The Voder was created by one [Homer Dudley] at Bell Laboratories. He did so in conjunction with the Vocoder, which analyzes human-generated speech for encrypted transfer and re-synthesizes it on the other end. [Dudley] spent over 40 years researching speech at Bell Laboratories. His development of both the Voder and the Vocoder were instrumental in the SIGSALY project which aimed to deliver encrypted voice communication to the theatres of WWII.

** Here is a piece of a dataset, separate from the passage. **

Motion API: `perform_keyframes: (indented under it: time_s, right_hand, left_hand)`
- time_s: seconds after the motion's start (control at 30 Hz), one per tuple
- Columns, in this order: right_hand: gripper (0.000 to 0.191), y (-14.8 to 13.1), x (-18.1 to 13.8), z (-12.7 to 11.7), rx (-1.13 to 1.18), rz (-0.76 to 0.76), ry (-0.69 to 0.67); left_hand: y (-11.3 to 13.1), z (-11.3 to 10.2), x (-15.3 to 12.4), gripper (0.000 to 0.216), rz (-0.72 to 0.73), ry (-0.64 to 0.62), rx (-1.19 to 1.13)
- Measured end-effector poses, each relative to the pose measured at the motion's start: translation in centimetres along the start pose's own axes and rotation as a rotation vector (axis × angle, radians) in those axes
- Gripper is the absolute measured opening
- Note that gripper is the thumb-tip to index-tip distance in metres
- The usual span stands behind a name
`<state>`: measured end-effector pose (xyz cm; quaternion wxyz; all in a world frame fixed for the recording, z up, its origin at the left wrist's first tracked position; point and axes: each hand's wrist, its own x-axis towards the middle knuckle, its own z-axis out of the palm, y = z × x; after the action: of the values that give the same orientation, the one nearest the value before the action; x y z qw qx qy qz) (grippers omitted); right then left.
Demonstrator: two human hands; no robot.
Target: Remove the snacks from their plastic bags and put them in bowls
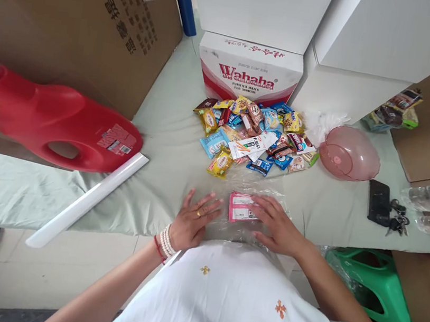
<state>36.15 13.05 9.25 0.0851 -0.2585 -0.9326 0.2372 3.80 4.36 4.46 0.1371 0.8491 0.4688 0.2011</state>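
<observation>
My left hand [195, 221], with a ring and a beaded bracelet, lies with fingers stretched out at the near edge of the table. My right hand [276, 223] rests with spread fingers over the right end of a pink-and-white snack packet [239, 207], hiding part of it. Around the packet lies a clear plastic bag [225, 231], its outline hard to make out. Just beyond both hands is a heap of small wrapped snacks [271, 120] in several colours. A white long packet [252, 145] lies on top of that heap.
Behind the heap stands a Wahaha water carton [249, 72]. At right are a pink translucent bowl [350, 153], a black phone [379, 202], keys [399, 221] and plastic bottles [420, 198]. A red jug [65, 116] and a white strip [89, 199] lie left. Below right is a green stool [384, 291].
</observation>
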Motion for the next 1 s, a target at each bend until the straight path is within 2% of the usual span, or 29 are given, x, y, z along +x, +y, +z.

voder layoutIn this film, the Voder is first demonstrated with a flat, robotic rendition of the phrase “she saw me”. The operator then runs through the various possible inflections to show the flavor that the foot pedal provides. Inside the Voder is a group of band pass filters in parallel that span the frequency range of human speech. Excitations are received from either the noise generator or the relaxation oscillator, and selection between the two is made from the wrist bar. The pitch is controlled with the foot pedal. The band pass outputs are fed to ten gain pots under the operators fingers. Three additional keys manipulate the excitations to produce the consonant stop sounds like /t/, /d/, /p/, /b/, /k/, and /g/.

voder keyboardVoder’s pitch can be adjusted to emulate all kinds of voices, from man to woman to child. It is capable of speaking an any language the operator can speak. As a special bonus, Voder makes very convincing cow and pig sounds.

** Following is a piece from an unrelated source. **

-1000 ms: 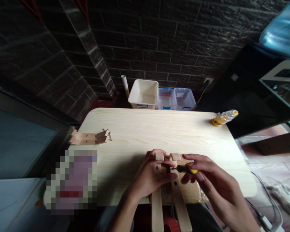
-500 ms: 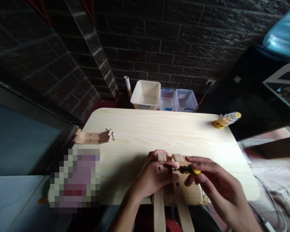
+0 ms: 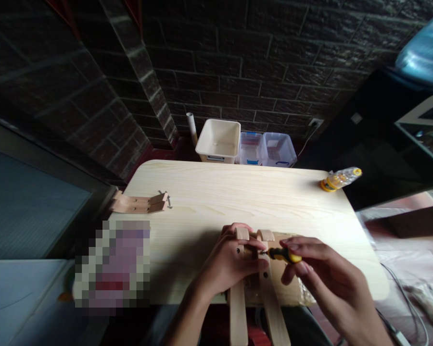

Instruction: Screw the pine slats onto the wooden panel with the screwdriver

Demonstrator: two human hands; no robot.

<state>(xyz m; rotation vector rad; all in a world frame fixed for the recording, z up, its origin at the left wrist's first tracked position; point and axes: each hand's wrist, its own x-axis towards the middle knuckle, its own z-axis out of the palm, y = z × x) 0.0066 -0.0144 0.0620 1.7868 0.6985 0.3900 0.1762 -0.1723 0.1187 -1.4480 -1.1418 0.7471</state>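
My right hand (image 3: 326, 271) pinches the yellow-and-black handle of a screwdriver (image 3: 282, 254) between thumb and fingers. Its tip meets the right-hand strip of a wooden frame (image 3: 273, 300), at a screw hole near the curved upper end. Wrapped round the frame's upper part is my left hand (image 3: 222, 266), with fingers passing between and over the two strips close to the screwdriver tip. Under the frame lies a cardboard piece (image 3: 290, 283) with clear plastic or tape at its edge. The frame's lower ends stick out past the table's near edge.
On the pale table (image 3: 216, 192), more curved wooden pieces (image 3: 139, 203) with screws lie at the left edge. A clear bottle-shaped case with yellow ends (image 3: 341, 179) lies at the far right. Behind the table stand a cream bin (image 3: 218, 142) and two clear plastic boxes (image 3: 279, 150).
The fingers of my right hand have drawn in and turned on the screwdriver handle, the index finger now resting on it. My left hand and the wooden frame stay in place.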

In creating the Voder, it was discovered that non-inflected vowels sounded like a foghorn, so vibrato was added to make them more human. This of course means that Voder can sing, and the operator gives a heartwarming performance of “Auld Lang Syne”.

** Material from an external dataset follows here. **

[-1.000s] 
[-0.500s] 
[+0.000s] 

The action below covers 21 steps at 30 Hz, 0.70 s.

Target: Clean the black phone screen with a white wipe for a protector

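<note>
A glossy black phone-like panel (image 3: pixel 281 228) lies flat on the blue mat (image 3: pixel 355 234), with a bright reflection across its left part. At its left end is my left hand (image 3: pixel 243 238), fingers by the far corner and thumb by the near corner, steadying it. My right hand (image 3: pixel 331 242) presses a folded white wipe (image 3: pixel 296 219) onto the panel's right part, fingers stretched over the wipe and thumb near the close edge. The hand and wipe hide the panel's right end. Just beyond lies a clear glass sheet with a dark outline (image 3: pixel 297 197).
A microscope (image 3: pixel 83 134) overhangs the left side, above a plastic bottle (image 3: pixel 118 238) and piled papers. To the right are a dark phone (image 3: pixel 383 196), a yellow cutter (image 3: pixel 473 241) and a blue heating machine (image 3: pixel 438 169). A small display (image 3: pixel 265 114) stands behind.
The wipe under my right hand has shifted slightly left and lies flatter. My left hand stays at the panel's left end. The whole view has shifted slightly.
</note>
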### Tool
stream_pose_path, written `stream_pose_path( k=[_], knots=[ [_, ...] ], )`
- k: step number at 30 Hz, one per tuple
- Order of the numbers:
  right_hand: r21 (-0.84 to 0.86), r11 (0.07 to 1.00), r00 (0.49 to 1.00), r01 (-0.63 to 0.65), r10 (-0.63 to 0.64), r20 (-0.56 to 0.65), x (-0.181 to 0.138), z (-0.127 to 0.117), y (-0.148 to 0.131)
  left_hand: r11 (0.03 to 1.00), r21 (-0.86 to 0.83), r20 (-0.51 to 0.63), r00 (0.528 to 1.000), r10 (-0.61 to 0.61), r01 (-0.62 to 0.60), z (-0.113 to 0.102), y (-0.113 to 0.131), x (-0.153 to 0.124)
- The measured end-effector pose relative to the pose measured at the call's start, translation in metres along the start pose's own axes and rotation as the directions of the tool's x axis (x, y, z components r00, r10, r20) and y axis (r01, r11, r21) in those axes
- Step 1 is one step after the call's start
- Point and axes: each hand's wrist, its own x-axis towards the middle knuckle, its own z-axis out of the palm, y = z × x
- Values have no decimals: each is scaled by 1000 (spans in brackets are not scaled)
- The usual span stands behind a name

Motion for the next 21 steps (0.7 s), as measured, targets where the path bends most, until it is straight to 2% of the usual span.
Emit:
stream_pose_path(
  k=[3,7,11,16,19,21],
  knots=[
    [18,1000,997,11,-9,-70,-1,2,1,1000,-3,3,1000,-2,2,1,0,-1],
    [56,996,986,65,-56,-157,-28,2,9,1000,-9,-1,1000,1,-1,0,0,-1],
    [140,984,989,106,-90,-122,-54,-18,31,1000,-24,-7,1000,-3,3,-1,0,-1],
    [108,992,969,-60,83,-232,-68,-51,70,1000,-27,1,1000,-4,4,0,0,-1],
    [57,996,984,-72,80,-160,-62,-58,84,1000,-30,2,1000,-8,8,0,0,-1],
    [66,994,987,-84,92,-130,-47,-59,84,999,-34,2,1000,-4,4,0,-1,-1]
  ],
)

For an operator, getting the Voder to speak is a difficult undertaking. Generating a single word requires the keying of several sounds in quick succession, along with simultaneous wrist bar action and pedal work to color the inflection. Bell Labs auditioned a few hundred girls to train in Voder operation, but ultimately had fewer than 30 expert operators. [Helen Harper], who you hear in this film, was considered the best. According to [Helen], mastery required about a year of constant practice.

[Thanks to Fran for the tip!]

[Voder keyboard image source]

36 thoughts on “Retrotechtacular: The Voder From Bell Labs

      1. My father, Stan Watkins, after perfecting the speech of Pedro, the Voder, also taught it to sing Daisy (I have a recording of that, alongside one of Hal the computer in 2001 Space Odessey singing Daisy as he dies. Arthur C Clarke said he got the idea from a friend at the Bell Labs.

    1. When Stan Watkins retired from the Labs in 1948, they offered him one of the Voders he had worked so hard to make talk. But as they would not pay for its transportation to England he declined. I’m glad to know there is still one on view.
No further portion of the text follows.